Output the full listing below exactly as it reads, and skip anything that is a picture.

### DATA
^^^^
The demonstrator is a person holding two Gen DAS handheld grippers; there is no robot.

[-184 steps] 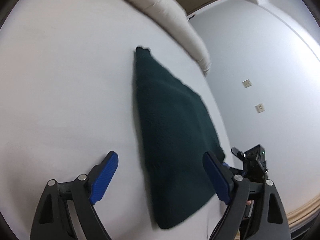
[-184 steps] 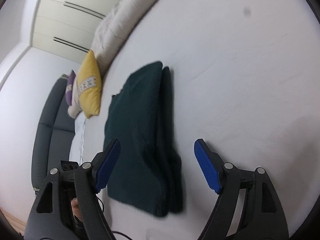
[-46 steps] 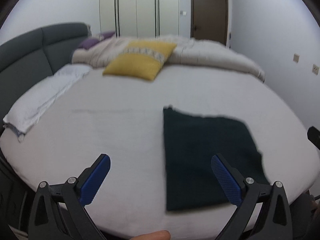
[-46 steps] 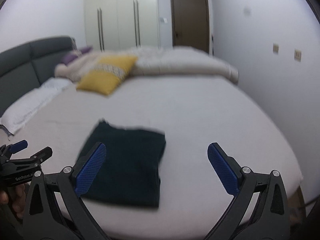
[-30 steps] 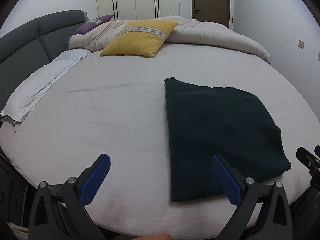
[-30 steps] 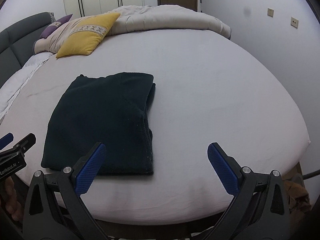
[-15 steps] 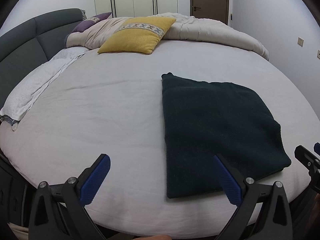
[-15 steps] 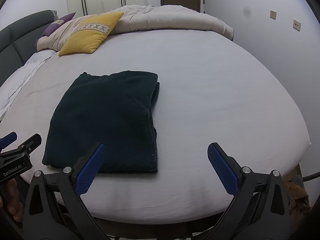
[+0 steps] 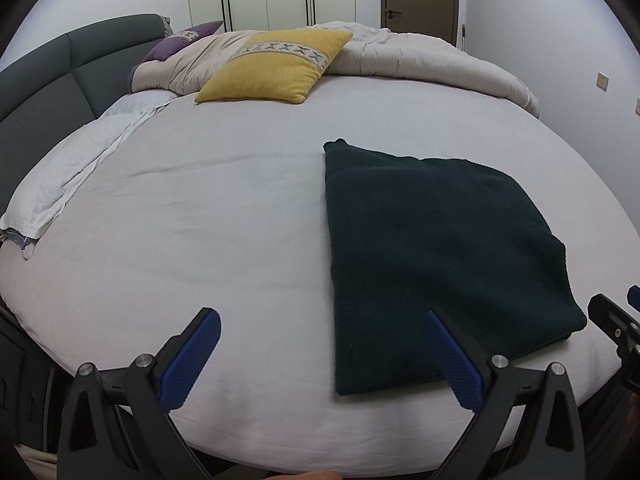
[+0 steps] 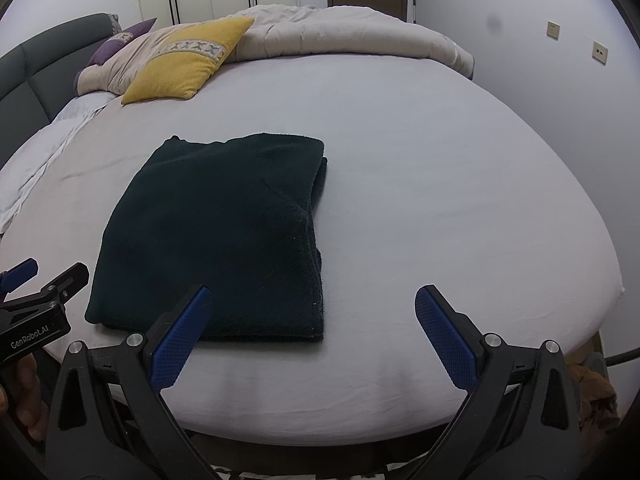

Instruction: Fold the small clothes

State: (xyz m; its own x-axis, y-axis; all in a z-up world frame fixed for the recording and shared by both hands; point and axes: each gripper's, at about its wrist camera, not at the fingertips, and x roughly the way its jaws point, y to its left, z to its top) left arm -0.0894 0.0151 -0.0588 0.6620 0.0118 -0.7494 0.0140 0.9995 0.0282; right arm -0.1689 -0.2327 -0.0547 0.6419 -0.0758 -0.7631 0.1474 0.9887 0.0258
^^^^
### ANSWER SPACE
The demonstrator is a person holding two Gen DAS handheld grippers; there is no robot.

[-184 steps] 
[-184 steps] 
[-46 steps] 
[-46 steps] 
[-30 steps] 
[-30 steps] 
[-15 steps] 
[-15 steps] 
[+0 steps] 
[+0 steps] 

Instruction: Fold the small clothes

State: (xyz m; its own x-axis, y-axis; all in a z-up world frame fixed for the recording and shared by both hands; point and axes: each gripper's, at about its wrist camera, not at the fingertips, and x roughly the way its jaws point, y to its left, z to its top) left arm -0.0894 0.0151 -0.0588 0.6620 0.0118 -0.7494 0.0140 0.9995 0.0282; right arm -0.1689 -0.2327 -0.0547 0.6419 -0.0758 -0.7631 0.1474 0.9887 0.0258

The exercise is finished.